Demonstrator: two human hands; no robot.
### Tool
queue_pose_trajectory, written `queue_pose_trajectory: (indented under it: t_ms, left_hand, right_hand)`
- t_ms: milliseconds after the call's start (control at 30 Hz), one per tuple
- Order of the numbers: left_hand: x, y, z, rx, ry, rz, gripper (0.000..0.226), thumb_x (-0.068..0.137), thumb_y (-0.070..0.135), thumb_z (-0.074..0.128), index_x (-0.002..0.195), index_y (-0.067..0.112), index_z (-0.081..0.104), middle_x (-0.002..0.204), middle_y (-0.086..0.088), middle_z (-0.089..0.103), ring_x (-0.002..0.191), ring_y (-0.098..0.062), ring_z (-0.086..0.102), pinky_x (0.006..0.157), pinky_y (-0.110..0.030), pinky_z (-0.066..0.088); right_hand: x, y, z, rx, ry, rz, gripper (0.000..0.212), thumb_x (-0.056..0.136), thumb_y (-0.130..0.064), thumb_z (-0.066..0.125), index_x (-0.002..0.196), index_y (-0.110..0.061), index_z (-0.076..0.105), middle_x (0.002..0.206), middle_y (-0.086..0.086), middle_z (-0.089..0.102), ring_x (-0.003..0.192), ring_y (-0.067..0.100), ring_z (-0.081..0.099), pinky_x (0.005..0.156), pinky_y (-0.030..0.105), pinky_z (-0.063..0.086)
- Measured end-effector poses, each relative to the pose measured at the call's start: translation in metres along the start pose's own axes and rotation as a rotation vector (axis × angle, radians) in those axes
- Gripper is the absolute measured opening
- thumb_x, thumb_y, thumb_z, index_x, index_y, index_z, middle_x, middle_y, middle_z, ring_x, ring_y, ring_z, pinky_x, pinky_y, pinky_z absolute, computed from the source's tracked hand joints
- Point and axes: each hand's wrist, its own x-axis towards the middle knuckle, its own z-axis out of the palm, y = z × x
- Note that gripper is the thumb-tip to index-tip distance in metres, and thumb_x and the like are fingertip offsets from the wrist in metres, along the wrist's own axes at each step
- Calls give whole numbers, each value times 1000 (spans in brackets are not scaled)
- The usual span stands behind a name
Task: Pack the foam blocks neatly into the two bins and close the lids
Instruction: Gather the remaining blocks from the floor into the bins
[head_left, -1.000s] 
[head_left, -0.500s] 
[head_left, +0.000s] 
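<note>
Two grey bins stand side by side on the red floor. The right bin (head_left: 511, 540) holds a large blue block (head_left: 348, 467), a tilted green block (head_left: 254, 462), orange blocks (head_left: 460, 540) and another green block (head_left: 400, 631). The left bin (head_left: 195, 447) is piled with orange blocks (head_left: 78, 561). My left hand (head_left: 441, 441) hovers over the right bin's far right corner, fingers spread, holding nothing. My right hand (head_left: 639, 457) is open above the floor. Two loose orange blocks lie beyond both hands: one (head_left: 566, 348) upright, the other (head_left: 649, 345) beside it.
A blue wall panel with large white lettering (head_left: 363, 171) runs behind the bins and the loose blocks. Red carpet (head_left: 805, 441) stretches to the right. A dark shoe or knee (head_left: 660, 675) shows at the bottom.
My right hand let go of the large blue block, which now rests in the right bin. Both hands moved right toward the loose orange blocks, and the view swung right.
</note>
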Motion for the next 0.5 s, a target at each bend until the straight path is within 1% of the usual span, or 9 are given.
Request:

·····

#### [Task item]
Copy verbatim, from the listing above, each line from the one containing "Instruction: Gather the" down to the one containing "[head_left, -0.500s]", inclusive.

#### [Response area]
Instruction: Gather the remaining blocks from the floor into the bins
[head_left, -1.000s] 
[head_left, -0.500s] 

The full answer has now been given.